- _EXERCISE BRIEF_
A precise reproduction of every record below is needed, minus the pictures.

------------------------------

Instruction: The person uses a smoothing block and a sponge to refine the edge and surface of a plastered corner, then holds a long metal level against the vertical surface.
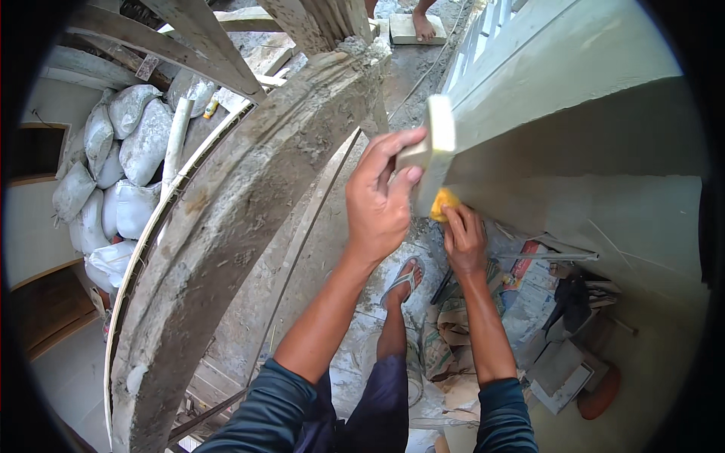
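The block (439, 143) is showing beige with a whitish edge at 1 o'clock; the sponge (444, 201) is glowing yellow-orange toward 3. Sleeves (260, 411) are showing dark teal at 5 and 7, shorts (387, 404) navy at 6. Sacks (147, 151) are looking dusty white at 10, the arch (226, 226) mottled grey at 9.

The left hand (377, 208) grips a pale flat tool (442, 124); below and right of that hand, the right hand (466, 241) holds a yellow sponge (442, 202) by the tool's lower end. Left of both hands curves a rough concrete beam (234, 196).
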Demonstrator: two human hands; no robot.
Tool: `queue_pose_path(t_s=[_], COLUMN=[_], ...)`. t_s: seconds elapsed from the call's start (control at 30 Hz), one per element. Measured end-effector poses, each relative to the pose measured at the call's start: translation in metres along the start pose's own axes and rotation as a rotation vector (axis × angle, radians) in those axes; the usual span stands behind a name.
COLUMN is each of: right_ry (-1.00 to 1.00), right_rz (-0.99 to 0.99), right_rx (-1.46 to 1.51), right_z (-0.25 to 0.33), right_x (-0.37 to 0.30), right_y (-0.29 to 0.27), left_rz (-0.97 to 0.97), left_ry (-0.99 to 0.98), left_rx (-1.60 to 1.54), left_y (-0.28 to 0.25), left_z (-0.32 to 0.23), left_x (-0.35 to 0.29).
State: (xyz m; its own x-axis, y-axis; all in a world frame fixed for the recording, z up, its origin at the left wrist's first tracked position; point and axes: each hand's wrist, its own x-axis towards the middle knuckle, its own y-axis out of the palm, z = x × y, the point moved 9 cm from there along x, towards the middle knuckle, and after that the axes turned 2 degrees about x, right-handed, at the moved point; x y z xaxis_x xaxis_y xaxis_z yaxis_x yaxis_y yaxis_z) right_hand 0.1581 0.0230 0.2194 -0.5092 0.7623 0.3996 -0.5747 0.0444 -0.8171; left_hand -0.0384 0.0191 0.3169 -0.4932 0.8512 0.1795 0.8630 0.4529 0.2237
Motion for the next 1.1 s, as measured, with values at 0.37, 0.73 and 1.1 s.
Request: queue_pose_path(t_s=[0.37, 0.73, 1.1], right_ry=[0.216, 0.077, 0.774], right_rz=[0.122, 0.117, 0.015], right_rx=[0.112, 0.156, 0.867], right_z=[0.006, 0.066, 0.062], right_x=[-0.107, 0.034, -0.009], right_y=[-0.054, -0.075, -0.057], left_rz=[0.198, -0.052, -0.124], left_ry=[0.166, -0.640, -0.805], left_rx=[0.124, 0.156, -0.103], left_y=[0.058, -0.062, -0.078], left_z=[0.048, 0.192, 0.088], left_x=[0.057, -0.157, -0.184])
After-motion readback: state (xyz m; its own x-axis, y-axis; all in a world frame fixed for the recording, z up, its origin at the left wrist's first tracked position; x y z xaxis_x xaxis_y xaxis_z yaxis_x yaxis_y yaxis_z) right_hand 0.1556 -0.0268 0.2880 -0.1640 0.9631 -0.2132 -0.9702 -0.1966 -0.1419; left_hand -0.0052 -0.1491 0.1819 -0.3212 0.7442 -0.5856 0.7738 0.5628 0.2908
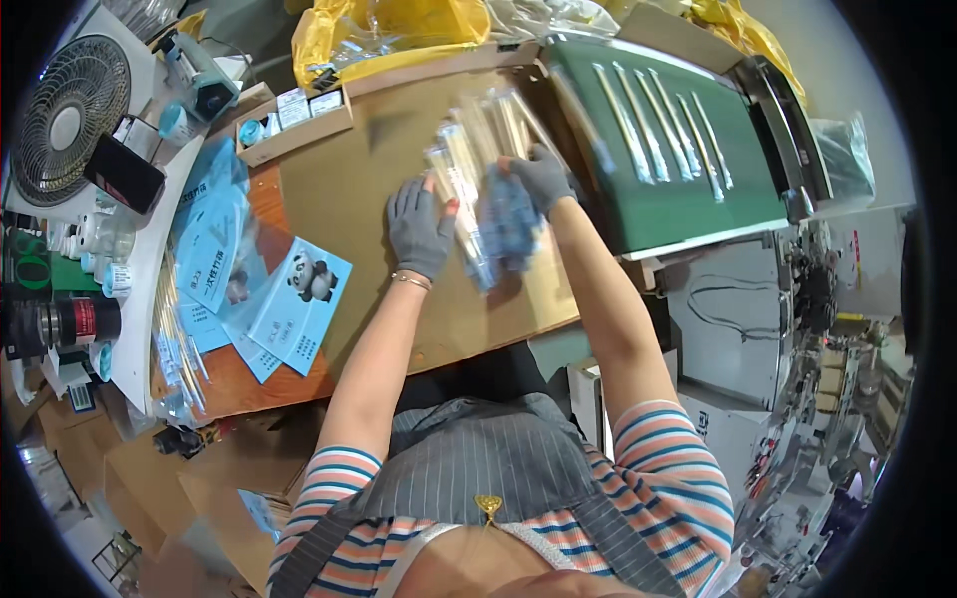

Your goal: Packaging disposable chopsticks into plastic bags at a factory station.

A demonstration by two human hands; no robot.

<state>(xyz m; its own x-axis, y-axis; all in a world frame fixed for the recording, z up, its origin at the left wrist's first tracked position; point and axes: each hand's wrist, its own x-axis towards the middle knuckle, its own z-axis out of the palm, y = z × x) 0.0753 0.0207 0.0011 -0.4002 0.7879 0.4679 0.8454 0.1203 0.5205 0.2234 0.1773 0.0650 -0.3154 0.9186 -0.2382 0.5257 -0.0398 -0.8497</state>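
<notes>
At 12 o'clock, packets (460,169) are apparently being gathered between the spread left hand (419,229) and right hand (544,180), whose blurred grip cannot be told; even pressure seems called for.

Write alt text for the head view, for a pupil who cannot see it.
A person's grey-gloved left hand and right hand flank a blurred bunch of thin wrapped sticks on brown cardboard. More wrapped sticks lie on a green surface at right; blue packets lie at left.
</notes>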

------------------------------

- _TASK SOLUTION_
Instruction: The person uses a smoothing block and a sponge to refine the edge and surface of a plastered corner, then holds a long metal level against the vertical surface.
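The block (439, 143) is showing beige with a whitish edge at 1 o'clock; the sponge (444, 201) is glowing yellow-orange toward 3. Sleeves (260, 411) are showing dark teal at 5 and 7, shorts (387, 404) navy at 6. Sacks (147, 151) are looking dusty white at 10, the arch (226, 226) mottled grey at 9.

The left hand (377, 208) grips a pale flat tool (442, 124); below and right of that hand, the right hand (466, 241) holds a yellow sponge (442, 202) by the tool's lower end. Left of both hands curves a rough concrete beam (234, 196).
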Demonstrator: two human hands; no robot.
Tool: `queue_pose_path(t_s=[_], COLUMN=[_], ...)`. t_s: seconds elapsed from the call's start (control at 30 Hz), one per element. Measured end-effector poses, each relative to the pose measured at the call's start: translation in metres along the start pose's own axes and rotation as a rotation vector (axis × angle, radians) in those axes; the usual span stands behind a name.
COLUMN is each of: right_ry (-1.00 to 1.00), right_rz (-0.99 to 0.99), right_rx (-1.46 to 1.51), right_z (-0.25 to 0.33), right_x (-0.37 to 0.30), right_y (-0.29 to 0.27), left_rz (-0.97 to 0.97), left_ry (-0.99 to 0.98), left_rx (-1.60 to 1.54), left_y (-0.28 to 0.25), left_z (-0.32 to 0.23), left_x (-0.35 to 0.29).
State: (xyz m; its own x-axis, y-axis; all in a world frame fixed for the recording, z up, its origin at the left wrist's first tracked position; point and axes: each hand's wrist, its own x-axis towards the middle knuckle, its own y-axis out of the palm, z = x × y, the point moved 9 cm from there along x, towards the middle knuckle, and after that the axes turned 2 degrees about x, right-handed, at the moved point; x y z xaxis_x xaxis_y xaxis_z yaxis_x yaxis_y yaxis_z) right_hand 0.1581 0.0230 0.2194 -0.5092 0.7623 0.3996 -0.5747 0.0444 -0.8171; left_hand -0.0384 0.0191 0.3169 -0.4932 0.8512 0.1795 0.8630 0.4529 0.2237
Motion for the next 1.1 s, as measured, with values at 0.37, 0.73 and 1.1 s.
Request: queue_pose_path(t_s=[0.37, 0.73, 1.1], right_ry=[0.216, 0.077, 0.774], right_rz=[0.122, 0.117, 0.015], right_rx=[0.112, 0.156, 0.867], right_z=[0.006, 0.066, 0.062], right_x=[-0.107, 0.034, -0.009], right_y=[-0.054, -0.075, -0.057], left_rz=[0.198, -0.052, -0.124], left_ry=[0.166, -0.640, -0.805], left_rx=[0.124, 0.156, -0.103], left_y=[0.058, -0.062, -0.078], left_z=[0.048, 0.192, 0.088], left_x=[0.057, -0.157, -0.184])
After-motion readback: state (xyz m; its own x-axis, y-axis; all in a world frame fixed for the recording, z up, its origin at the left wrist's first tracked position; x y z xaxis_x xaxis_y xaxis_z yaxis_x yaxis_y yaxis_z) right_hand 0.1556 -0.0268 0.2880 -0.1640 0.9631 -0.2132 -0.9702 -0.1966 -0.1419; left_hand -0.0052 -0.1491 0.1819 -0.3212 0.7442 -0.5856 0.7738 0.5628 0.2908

Your goal: Packaging disposable chopsticks into plastic bags at a factory station.

A demonstration by two human hands; no robot.

<state>(xyz m; its own x-axis, y-axis; all in a world frame fixed for the recording, z up, its origin at the left wrist's first tracked position; point and axes: each hand's wrist, its own x-axis towards the middle knuckle, its own z-axis out of the palm, y = z × x) 0.0753 0.0207 0.0011 -0.4002 0.7879 0.4679 0.8454 0.1203 0.5205 0.2234 0.1773 0.0650 -0.3154 0.9186 -0.2382 0.5257 -0.0398 -0.8497</state>
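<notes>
At 12 o'clock, packets (460,169) are apparently being gathered between the spread left hand (419,229) and right hand (544,180), whose blurred grip cannot be told; even pressure seems called for.

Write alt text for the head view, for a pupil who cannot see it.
A person's grey-gloved left hand and right hand flank a blurred bunch of thin wrapped sticks on brown cardboard. More wrapped sticks lie on a green surface at right; blue packets lie at left.
</notes>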

That's the answer, with nothing more to add.